→ **WHAT THE TASK ASKS**
Your copy should begin with the line containing "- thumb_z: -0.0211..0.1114", end with the line containing "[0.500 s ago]", match the listing below exactly, and contain no pictures.

→ **EXERCISE DATA**
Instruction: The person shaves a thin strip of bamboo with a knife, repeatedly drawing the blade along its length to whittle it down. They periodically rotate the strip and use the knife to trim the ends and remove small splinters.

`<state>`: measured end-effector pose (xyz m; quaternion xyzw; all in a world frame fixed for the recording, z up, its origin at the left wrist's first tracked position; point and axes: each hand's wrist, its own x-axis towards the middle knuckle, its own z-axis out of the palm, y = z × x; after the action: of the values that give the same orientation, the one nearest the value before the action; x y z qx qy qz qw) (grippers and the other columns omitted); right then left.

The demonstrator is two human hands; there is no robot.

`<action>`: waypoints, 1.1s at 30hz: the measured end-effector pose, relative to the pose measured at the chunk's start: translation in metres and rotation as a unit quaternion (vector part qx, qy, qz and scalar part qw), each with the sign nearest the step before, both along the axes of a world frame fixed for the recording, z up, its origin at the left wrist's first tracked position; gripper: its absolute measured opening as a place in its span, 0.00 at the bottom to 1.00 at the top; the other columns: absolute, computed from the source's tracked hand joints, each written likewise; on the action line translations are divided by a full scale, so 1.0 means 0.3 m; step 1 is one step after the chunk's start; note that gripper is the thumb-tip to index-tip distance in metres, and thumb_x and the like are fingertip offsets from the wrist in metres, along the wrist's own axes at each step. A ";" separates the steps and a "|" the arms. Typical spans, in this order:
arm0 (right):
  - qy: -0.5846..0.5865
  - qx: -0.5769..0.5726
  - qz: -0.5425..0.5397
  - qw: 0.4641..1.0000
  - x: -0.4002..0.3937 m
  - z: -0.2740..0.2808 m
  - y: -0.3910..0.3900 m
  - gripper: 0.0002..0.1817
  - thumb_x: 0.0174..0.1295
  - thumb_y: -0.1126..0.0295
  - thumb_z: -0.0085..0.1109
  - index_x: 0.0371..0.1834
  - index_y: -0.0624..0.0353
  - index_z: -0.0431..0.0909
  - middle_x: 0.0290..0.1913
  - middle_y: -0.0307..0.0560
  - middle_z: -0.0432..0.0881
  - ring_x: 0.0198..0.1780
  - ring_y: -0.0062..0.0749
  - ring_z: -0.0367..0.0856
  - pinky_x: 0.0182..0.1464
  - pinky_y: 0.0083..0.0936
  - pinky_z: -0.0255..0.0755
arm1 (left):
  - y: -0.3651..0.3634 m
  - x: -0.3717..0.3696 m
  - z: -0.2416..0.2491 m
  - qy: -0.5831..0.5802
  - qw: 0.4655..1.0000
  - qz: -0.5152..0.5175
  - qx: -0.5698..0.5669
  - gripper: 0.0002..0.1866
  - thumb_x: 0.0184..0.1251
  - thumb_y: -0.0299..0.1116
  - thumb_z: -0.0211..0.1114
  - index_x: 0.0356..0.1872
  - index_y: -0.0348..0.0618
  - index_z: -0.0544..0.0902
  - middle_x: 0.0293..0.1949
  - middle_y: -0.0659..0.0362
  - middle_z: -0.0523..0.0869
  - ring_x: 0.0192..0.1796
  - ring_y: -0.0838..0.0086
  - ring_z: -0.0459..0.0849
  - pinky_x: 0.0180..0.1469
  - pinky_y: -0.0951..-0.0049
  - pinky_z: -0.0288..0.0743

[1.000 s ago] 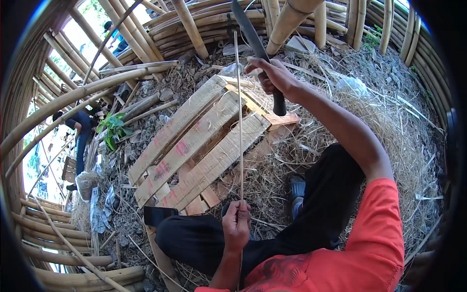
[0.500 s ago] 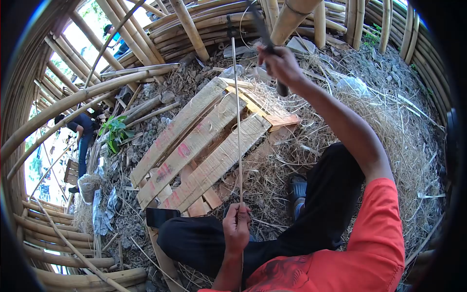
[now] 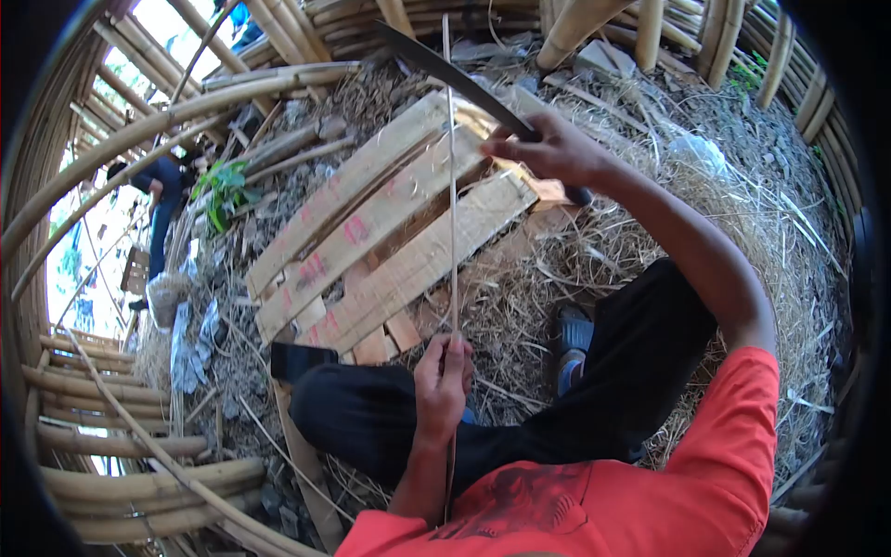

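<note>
Upright in front of me stands a long thin bamboo strip (image 3: 454, 232), and my left hand (image 3: 442, 381) is closed round its lower part. My right hand (image 3: 555, 153) grips the dark handle of a long machete (image 3: 455, 76). Its blade points up and to the left, crossing the strip near the upper end. Whether blade and strip touch, I cannot tell. Beyond my hands a pallet of pale wooden slats (image 3: 371, 237) with red marks lies tilted on the ground.
Near my left knee is a black phone (image 3: 302, 360). Bamboo poles (image 3: 158, 121) curve along the left, with a stooping person (image 3: 160, 204) beyond them. Dry shavings (image 3: 715, 251) cover the ground at right. A green plant (image 3: 223, 193) grows left of the pallet.
The machete has swung down to the left, from above to a slant across the strip. My left hand and the strip appear higher in view, and the view has shifted.
</note>
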<state>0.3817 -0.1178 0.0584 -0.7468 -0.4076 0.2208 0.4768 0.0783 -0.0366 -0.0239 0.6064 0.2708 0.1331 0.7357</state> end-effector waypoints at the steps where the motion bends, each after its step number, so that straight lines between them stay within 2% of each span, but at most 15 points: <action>1: 0.045 0.001 0.047 0.998 -0.064 0.013 0.014 0.25 0.60 0.43 0.63 0.34 0.58 0.84 0.16 0.30 0.66 0.18 0.15 0.64 0.22 0.22 0.57 | -0.003 0.009 0.007 -0.004 1.000 -0.005 -0.004 0.13 0.78 0.40 0.50 0.36 0.42 0.73 0.18 0.71 0.62 0.17 0.89 0.56 0.18 0.83 0.49; 3: 0.034 -0.004 0.102 0.994 -0.136 0.021 0.050 0.24 0.61 0.45 0.62 0.33 0.59 0.83 0.16 0.30 0.67 0.17 0.15 0.63 0.21 0.21 0.57 | -0.005 0.030 0.023 -0.013 0.999 -0.018 -0.024 0.13 0.78 0.41 0.49 0.37 0.42 0.72 0.17 0.71 0.61 0.16 0.89 0.55 0.17 0.83 0.47; 5: 0.033 0.016 0.098 0.994 -0.161 0.021 0.065 0.23 0.63 0.47 0.61 0.32 0.60 0.83 0.16 0.30 0.67 0.17 0.15 0.63 0.21 0.21 0.57 | -0.013 0.031 0.035 -0.008 0.998 -0.035 -0.060 0.13 0.78 0.41 0.49 0.38 0.43 0.72 0.17 0.70 0.60 0.16 0.89 0.54 0.16 0.83 0.47; 7: 0.048 0.046 0.086 0.994 -0.150 0.007 0.081 0.23 0.64 0.48 0.61 0.32 0.61 0.83 0.16 0.30 0.66 0.17 0.16 0.63 0.22 0.21 0.56 | -0.011 0.014 0.028 -0.015 0.996 -0.045 -0.078 0.13 0.79 0.42 0.48 0.38 0.44 0.72 0.17 0.70 0.60 0.16 0.89 0.54 0.16 0.83 0.46; 9: 0.060 0.104 0.010 0.993 -0.123 -0.022 0.105 0.23 0.65 0.48 0.59 0.33 0.60 0.84 0.15 0.28 0.64 0.17 0.14 0.62 0.21 0.22 0.55 | -0.010 -0.008 0.009 -0.023 0.994 -0.054 -0.091 0.14 0.79 0.43 0.47 0.38 0.44 0.72 0.17 0.70 0.59 0.16 0.88 0.53 0.16 0.83 0.46; 11: 0.116 0.091 -0.001 0.989 -0.108 0.004 0.090 0.23 0.65 0.48 0.59 0.32 0.59 0.83 0.15 0.30 0.66 0.19 0.16 0.64 0.23 0.24 0.57 | -0.003 -0.026 -0.007 -0.027 0.993 -0.062 -0.096 0.15 0.79 0.44 0.46 0.38 0.44 0.71 0.17 0.70 0.58 0.15 0.88 0.53 0.16 0.83 0.46; 13: 0.018 0.030 0.058 0.998 -0.125 0.017 0.061 0.21 0.63 0.50 0.61 0.29 0.59 0.82 0.15 0.32 0.68 0.19 0.19 0.65 0.24 0.28 0.59 | 0.007 -0.025 0.011 -0.047 0.994 -0.046 -0.091 0.14 0.79 0.44 0.46 0.38 0.44 0.71 0.17 0.70 0.58 0.15 0.88 0.51 0.16 0.83 0.46; 14: -0.095 -0.009 0.149 0.984 -0.136 0.034 0.050 0.19 0.62 0.53 0.62 0.26 0.59 0.80 0.15 0.37 0.71 0.19 0.24 0.67 0.24 0.29 0.60 | 0.011 -0.022 0.028 -0.058 0.994 -0.035 -0.087 0.14 0.79 0.44 0.46 0.38 0.45 0.70 0.17 0.70 0.57 0.15 0.88 0.51 0.15 0.82 0.46; 15: -0.170 -0.013 0.209 0.963 -0.148 0.004 0.052 0.15 0.58 0.58 0.62 0.24 0.58 0.79 0.16 0.43 0.74 0.18 0.33 0.74 0.25 0.34 0.65 | 0.015 -0.018 0.049 -0.065 0.993 -0.032 -0.089 0.14 0.79 0.44 0.46 0.39 0.45 0.70 0.16 0.70 0.57 0.15 0.88 0.51 0.15 0.82 0.45; 17: -0.329 -0.026 0.239 0.913 -0.219 -0.012 0.049 0.11 0.54 0.60 0.61 0.23 0.56 0.78 0.18 0.48 0.78 0.22 0.43 0.80 0.27 0.39 0.71 | 0.018 -0.007 0.081 -0.079 0.992 -0.026 -0.096 0.14 0.79 0.45 0.46 0.39 0.45 0.69 0.16 0.70 0.57 0.14 0.88 0.50 0.15 0.82 0.44; 19: -0.366 -0.092 0.240 0.895 -0.298 -0.040 0.066 0.08 0.50 0.62 0.61 0.24 0.54 0.79 0.20 0.49 0.79 0.24 0.48 0.82 0.28 0.43 0.74 | 0.019 -0.011 0.075 -0.095 0.986 -0.036 -0.133 0.14 0.79 0.45 0.46 0.39 0.46 0.69 0.15 0.71 0.56 0.14 0.88 0.49 0.15 0.82 0.44; 23: -0.372 -0.128 0.240 0.887 -0.352 -0.037 0.082 0.07 0.49 0.64 0.59 0.28 0.54 0.79 0.20 0.48 0.80 0.25 0.45 0.83 0.28 0.42 0.75 | 0.022 -0.025 0.068 -0.103 0.976 -0.052 -0.184 0.14 0.79 0.45 0.46 0.39 0.47 0.69 0.14 0.71 0.54 0.14 0.87 0.48 0.15 0.81 0.43; 24: -0.406 -0.084 0.228 0.881 -0.340 -0.054 0.085 0.07 0.52 0.65 0.58 0.28 0.55 0.79 0.20 0.48 0.80 0.24 0.43 0.83 0.27 0.40 0.75 | 0.020 -0.024 0.072 -0.094 0.978 -0.044 -0.182 0.14 0.79 0.45 0.46 0.39 0.47 0.69 0.14 0.71 0.54 0.14 0.87 0.48 0.15 0.81 0.43; 28: -0.448 -0.064 0.161 0.877 -0.294 -0.077 0.103 0.05 0.55 0.68 0.55 0.27 0.57 0.76 0.17 0.47 0.78 0.22 0.41 0.82 0.24 0.37 0.74 | 0.025 -0.019 0.090 -0.101 0.982 -0.022 -0.160 0.13 0.79 0.43 0.46 0.38 0.47 0.69 0.14 0.72 0.55 0.14 0.87 0.48 0.15 0.81 0.44; 33: -0.488 -0.052 0.102 0.865 -0.210 -0.081 0.115 0.06 0.57 0.68 0.54 0.29 0.58 0.75 0.18 0.48 0.78 0.23 0.40 0.83 0.25 0.38 0.75 | 0.022 -0.019 0.094 -0.114 0.986 0.012 -0.124 0.11 0.80 0.40 0.45 0.37 0.47 0.69 0.15 0.72 0.55 0.14 0.88 0.47 0.14 0.82 0.44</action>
<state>0.3187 -0.0833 0.0342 -0.7374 -0.6499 -0.1039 0.1521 0.0728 -0.0301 0.0044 0.4877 0.2069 0.1761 0.8296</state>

→ **WRITTEN RESPONSE**
  - thumb_z: -0.0211..0.1114
  - index_x: 0.0356..0.1872
  - index_y: -0.0348..0.0618
  - index_z: -0.0544..0.0902
  - middle_x: 0.0293..0.1949
  - middle_y: -0.0659..0.0362
  - middle_z: -0.0523..0.0869
  - ring_x: 0.0192..0.1796
  - ring_y: -0.0838..0.0086
  - ring_z: -0.0459..0.0849
  - pinky_x: 0.0180..0.1469
  - pinky_y: -0.0951..-0.0049
  - pinky_z: -0.0288..0.0743

[1.000 s ago] 
[0.500 s ago] 

Exercise complete, with nothing further to add.